__THE PROBLEM__
Only the lines below from the one containing "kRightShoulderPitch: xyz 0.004" to the one containing "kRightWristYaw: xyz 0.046" should be repeated, both included and unchanged.

───── RECORDS FOR THE EXERCISE

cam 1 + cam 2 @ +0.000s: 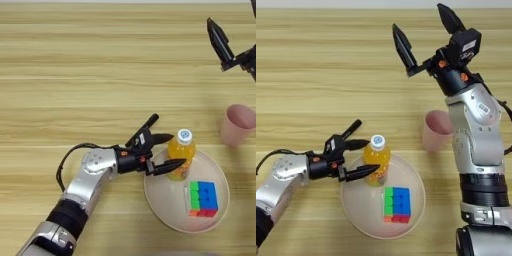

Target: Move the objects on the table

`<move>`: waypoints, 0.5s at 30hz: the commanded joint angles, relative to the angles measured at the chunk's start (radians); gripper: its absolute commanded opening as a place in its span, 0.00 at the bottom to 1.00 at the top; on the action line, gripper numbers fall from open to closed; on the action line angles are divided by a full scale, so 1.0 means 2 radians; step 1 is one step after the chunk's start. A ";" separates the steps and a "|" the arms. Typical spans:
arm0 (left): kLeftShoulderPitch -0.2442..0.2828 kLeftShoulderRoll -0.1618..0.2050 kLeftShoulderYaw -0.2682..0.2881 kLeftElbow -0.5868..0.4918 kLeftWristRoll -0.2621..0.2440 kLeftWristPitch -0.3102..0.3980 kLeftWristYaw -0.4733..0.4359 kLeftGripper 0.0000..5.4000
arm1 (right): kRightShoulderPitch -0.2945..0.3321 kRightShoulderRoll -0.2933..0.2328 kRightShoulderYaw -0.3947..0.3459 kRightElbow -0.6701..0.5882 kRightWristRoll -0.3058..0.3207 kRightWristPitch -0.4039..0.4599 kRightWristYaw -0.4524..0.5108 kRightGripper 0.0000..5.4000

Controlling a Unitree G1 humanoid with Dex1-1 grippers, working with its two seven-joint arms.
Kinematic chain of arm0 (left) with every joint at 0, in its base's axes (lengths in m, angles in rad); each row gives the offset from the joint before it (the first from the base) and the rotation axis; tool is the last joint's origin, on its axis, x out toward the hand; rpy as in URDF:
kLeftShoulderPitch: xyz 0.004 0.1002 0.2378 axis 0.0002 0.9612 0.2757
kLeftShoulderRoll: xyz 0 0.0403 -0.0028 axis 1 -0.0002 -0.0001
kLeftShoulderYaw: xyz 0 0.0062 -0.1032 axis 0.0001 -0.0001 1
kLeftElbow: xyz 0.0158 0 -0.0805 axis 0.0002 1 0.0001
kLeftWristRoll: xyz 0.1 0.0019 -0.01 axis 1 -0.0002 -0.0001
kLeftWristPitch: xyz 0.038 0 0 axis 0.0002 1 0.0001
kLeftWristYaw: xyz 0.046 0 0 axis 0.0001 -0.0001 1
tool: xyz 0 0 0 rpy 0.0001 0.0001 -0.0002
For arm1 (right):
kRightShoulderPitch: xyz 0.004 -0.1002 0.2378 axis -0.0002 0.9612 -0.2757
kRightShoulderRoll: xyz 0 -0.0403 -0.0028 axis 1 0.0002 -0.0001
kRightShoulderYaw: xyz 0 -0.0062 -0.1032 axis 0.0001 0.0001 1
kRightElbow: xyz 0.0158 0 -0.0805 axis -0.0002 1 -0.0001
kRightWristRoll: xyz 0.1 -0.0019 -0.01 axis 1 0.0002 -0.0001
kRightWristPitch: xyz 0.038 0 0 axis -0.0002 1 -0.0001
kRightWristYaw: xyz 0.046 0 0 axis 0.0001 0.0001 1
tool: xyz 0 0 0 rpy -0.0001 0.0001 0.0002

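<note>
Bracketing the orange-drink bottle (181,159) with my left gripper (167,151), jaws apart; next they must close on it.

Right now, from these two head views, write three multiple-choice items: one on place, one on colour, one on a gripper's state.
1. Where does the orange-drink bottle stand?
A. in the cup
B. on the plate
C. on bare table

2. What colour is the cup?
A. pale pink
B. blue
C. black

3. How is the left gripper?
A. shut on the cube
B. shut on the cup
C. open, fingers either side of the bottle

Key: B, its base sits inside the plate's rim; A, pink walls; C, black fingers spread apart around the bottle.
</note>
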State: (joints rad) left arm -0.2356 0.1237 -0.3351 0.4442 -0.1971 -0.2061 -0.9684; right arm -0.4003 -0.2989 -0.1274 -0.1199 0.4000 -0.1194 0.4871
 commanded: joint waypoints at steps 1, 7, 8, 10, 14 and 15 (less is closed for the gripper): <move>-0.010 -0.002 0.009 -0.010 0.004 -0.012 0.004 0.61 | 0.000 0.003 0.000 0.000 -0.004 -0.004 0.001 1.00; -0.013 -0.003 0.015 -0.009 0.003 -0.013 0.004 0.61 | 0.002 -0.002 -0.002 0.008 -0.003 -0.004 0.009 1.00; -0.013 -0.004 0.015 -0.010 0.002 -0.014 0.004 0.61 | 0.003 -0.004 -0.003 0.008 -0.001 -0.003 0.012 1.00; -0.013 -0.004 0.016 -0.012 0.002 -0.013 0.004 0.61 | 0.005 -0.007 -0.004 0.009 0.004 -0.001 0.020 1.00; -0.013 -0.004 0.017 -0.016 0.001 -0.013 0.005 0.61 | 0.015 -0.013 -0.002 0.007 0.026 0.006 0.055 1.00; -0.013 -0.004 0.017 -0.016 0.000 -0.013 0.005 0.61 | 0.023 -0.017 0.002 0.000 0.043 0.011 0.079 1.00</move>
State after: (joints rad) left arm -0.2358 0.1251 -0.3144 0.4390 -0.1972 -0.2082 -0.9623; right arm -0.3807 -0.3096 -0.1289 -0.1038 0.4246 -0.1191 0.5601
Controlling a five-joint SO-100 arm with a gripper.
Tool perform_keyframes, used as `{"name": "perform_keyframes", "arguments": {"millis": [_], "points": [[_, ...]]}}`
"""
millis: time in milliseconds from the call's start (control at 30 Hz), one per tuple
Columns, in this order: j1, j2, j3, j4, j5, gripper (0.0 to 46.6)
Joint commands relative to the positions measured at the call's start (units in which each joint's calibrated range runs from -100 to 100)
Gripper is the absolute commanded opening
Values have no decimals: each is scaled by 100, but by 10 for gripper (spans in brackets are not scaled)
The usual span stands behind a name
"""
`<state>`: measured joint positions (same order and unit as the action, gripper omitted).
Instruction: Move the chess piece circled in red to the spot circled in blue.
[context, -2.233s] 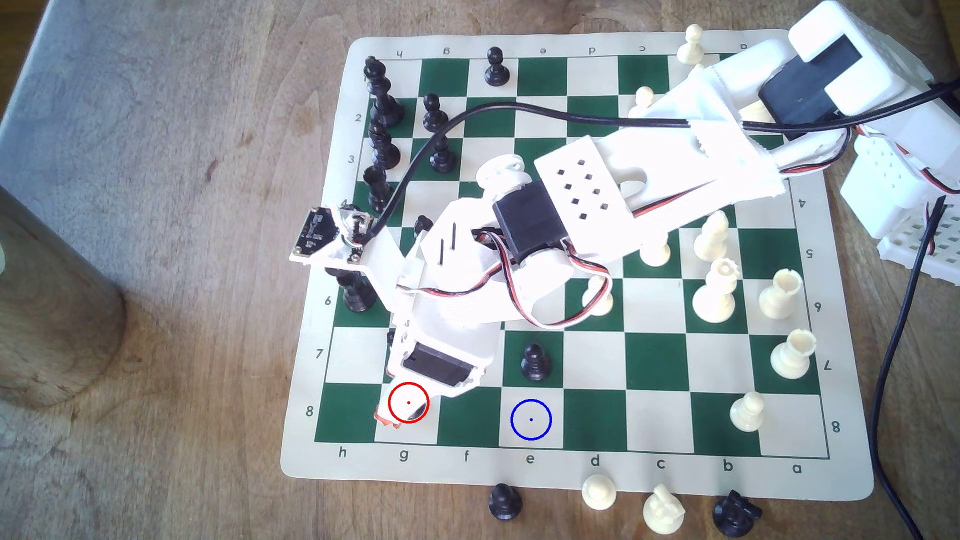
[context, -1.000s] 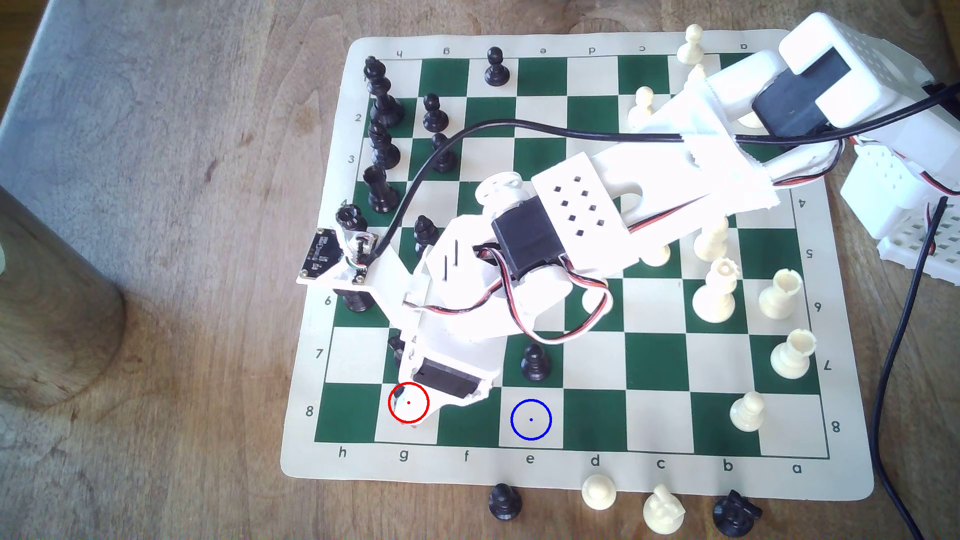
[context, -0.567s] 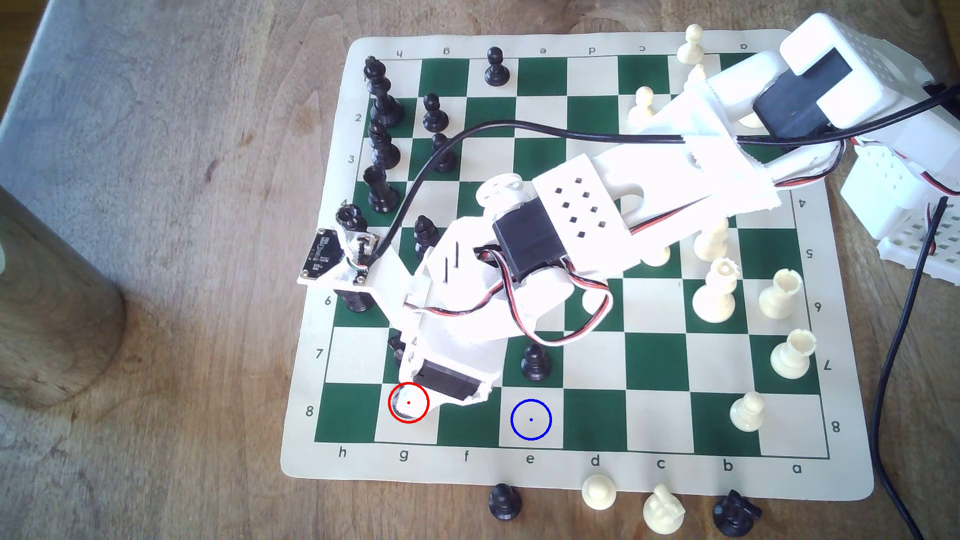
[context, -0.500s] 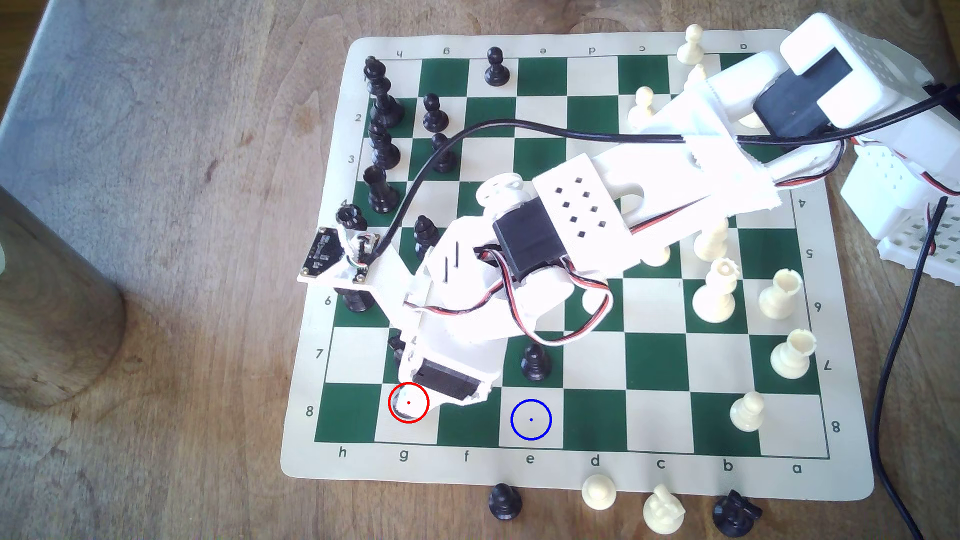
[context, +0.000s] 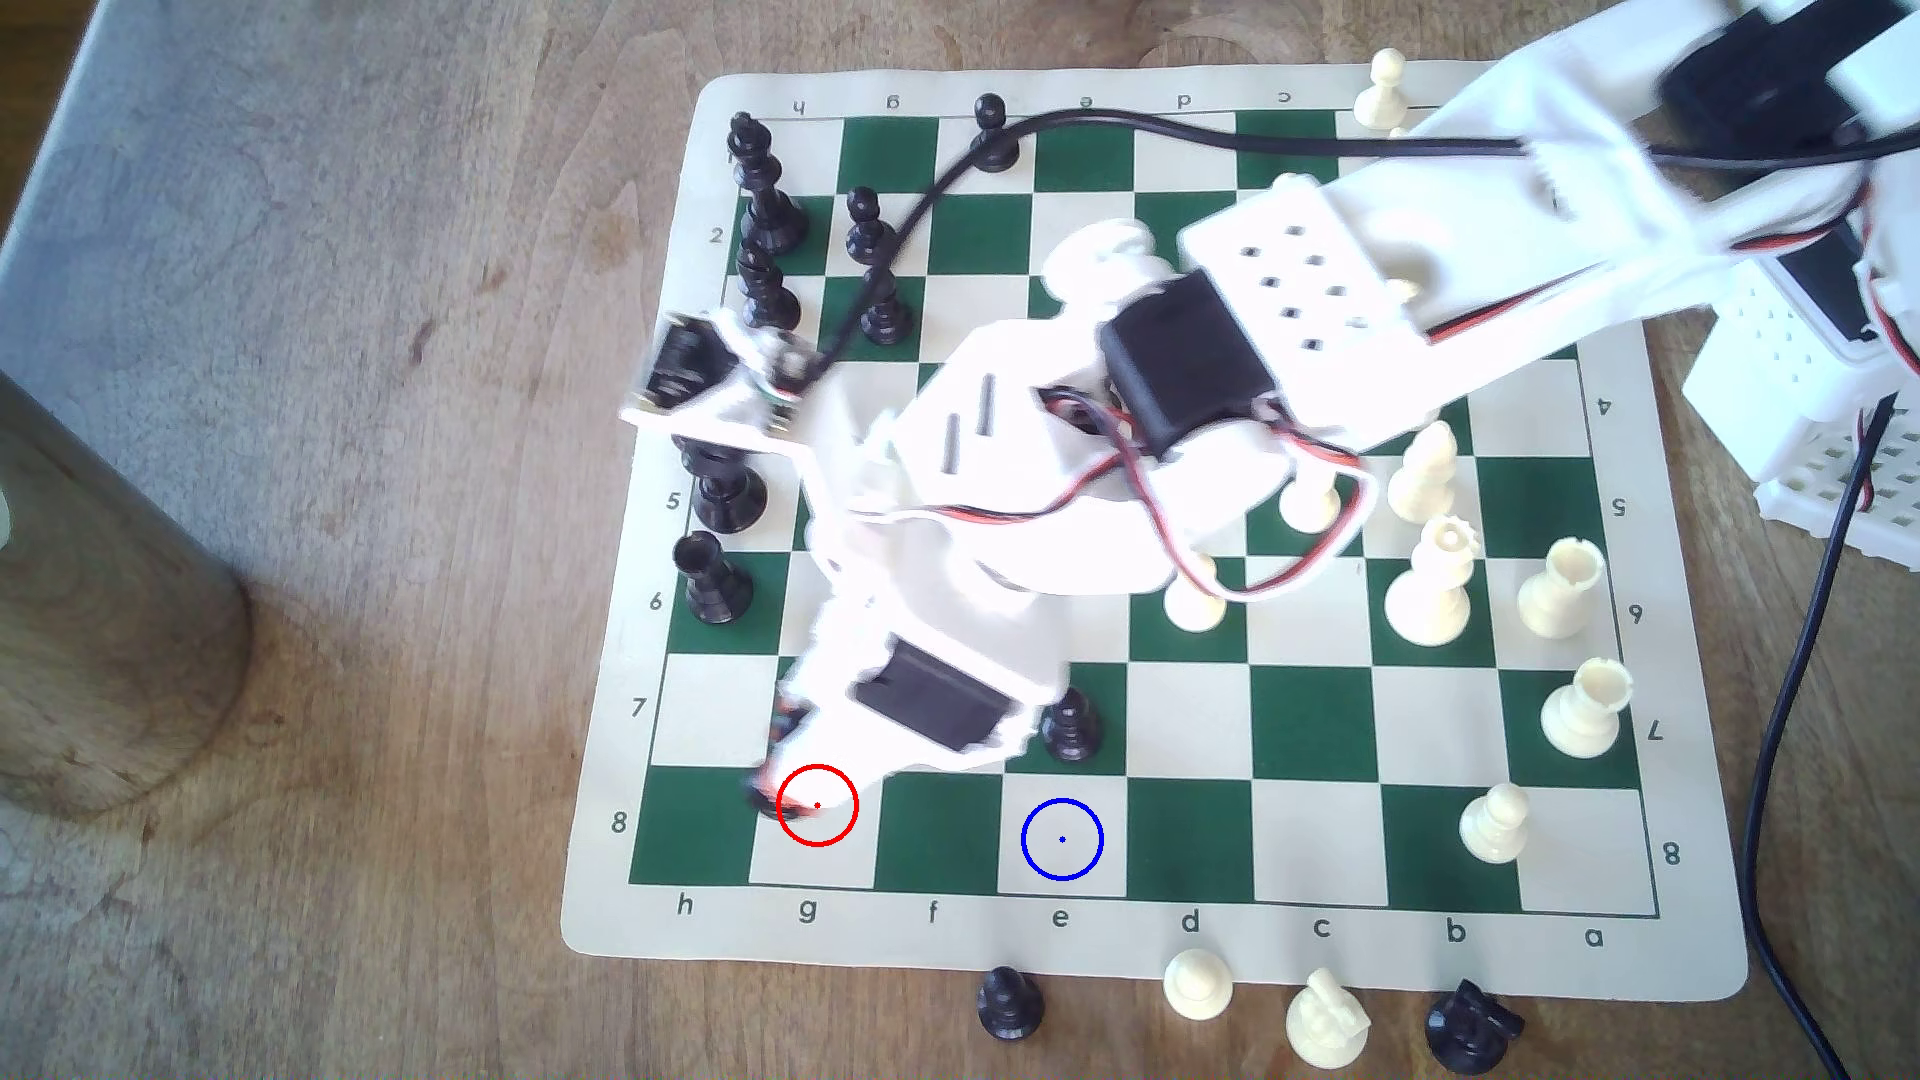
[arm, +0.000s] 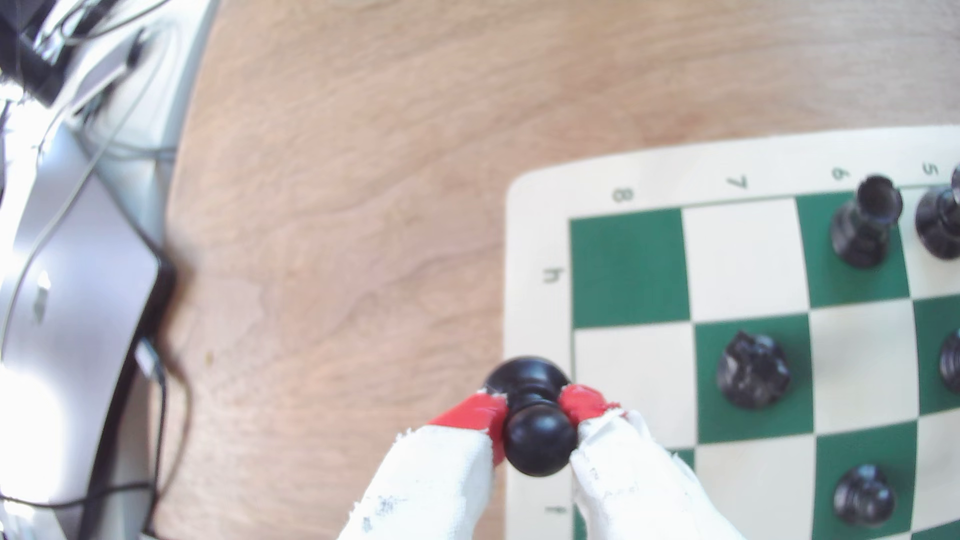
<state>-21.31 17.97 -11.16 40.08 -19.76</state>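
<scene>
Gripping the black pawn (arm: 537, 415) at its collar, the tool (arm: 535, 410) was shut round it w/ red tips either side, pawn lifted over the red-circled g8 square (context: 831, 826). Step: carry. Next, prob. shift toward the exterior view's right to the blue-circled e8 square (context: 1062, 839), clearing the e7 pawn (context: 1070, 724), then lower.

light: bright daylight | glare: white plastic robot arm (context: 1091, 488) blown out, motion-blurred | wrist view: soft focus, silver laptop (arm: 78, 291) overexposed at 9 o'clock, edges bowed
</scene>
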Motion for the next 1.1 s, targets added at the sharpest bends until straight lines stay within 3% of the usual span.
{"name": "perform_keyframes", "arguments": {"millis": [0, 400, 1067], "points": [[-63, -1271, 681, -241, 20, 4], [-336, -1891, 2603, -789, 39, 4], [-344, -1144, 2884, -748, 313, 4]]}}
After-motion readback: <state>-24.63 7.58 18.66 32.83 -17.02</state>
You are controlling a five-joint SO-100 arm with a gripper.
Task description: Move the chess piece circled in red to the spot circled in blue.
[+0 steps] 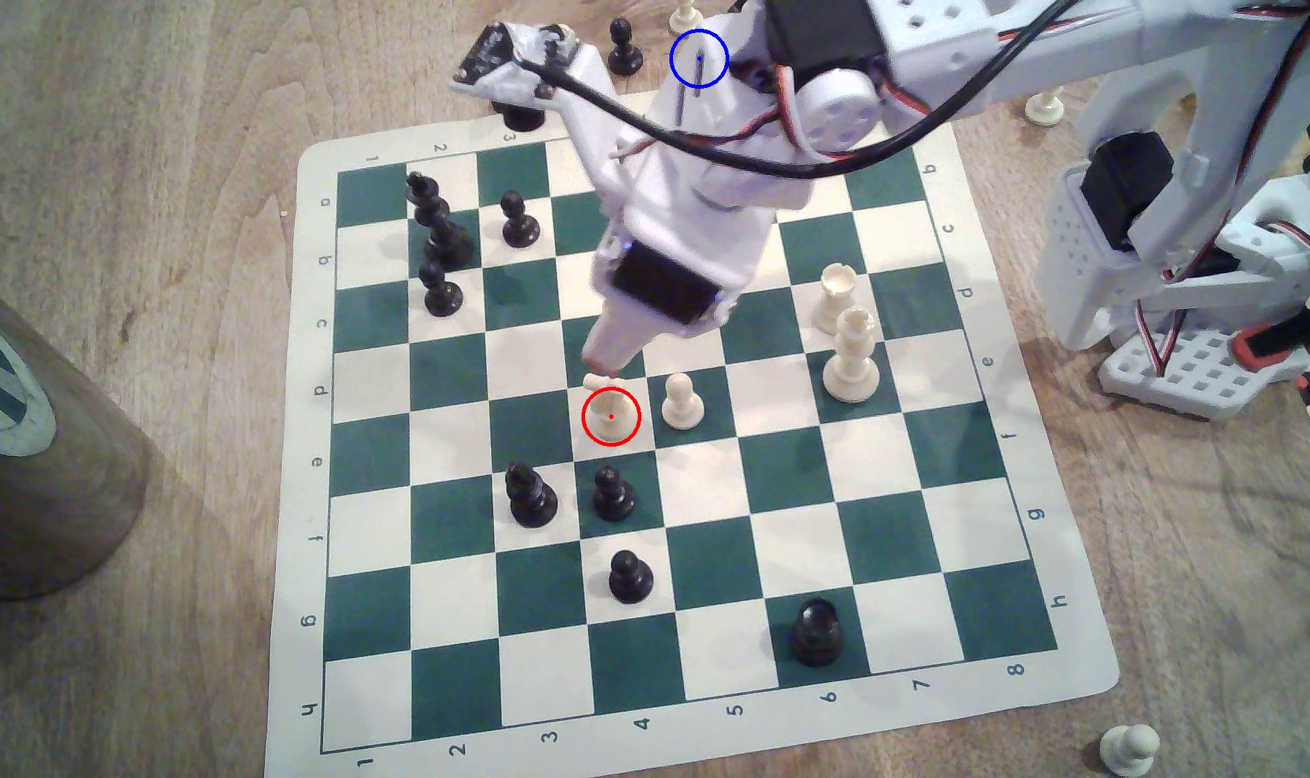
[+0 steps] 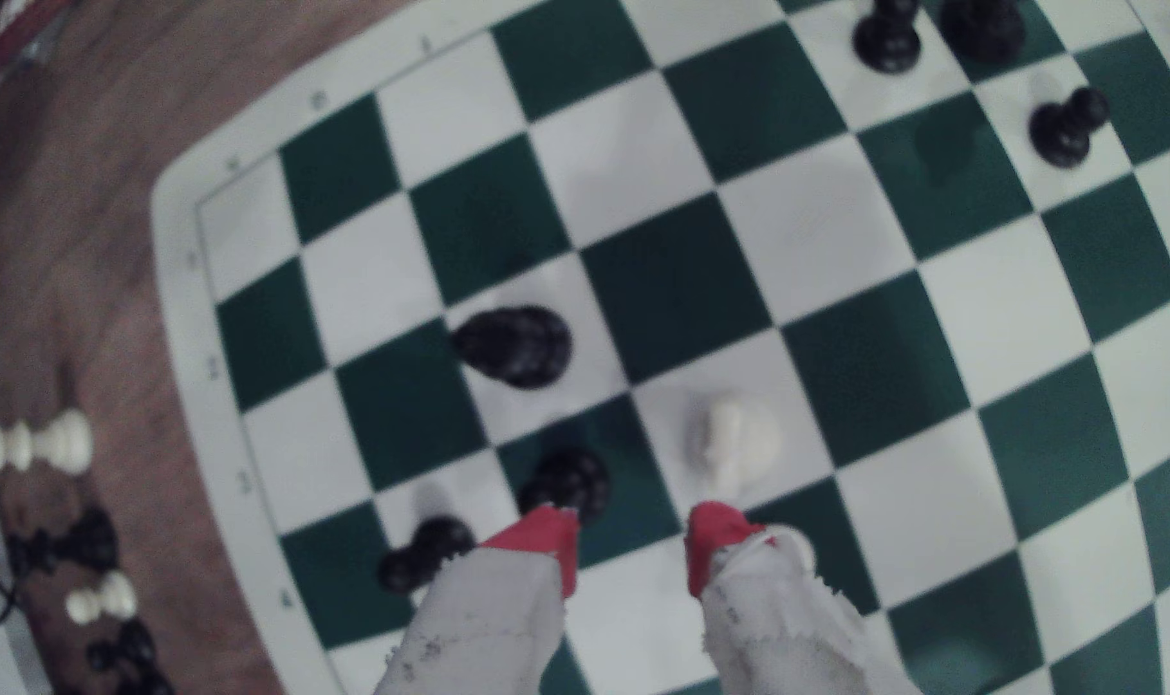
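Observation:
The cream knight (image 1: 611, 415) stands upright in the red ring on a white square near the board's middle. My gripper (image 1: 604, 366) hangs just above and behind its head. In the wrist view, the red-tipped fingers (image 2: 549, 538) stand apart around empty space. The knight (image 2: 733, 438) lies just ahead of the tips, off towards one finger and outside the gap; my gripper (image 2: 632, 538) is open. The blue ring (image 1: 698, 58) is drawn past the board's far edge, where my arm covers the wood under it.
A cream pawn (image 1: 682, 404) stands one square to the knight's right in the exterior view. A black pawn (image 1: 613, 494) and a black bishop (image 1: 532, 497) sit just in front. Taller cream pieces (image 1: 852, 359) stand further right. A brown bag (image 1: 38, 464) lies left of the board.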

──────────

__PROBLEM SOLUTION__
kRightShoulderPitch: xyz 0.004 -0.1002 0.2378 axis -0.0002 0.9612 -0.2757
kRightShoulderRoll: xyz 0 -0.0403 -0.0028 axis 1 0.0002 -0.0001
kRightShoulderYaw: xyz 0 -0.0062 -0.1032 axis 0.0001 0.0001 1
kRightElbow: xyz 0.0158 0 -0.0805 axis -0.0002 1 -0.0001
kRightWristRoll: xyz 0.1 -0.0019 -0.01 axis 1 0.0002 -0.0001
kRightWristPitch: xyz 0.038 0 0 axis -0.0002 1 -0.0001
kRightWristYaw: xyz 0.046 0 0 axis 0.0001 0.0001 1

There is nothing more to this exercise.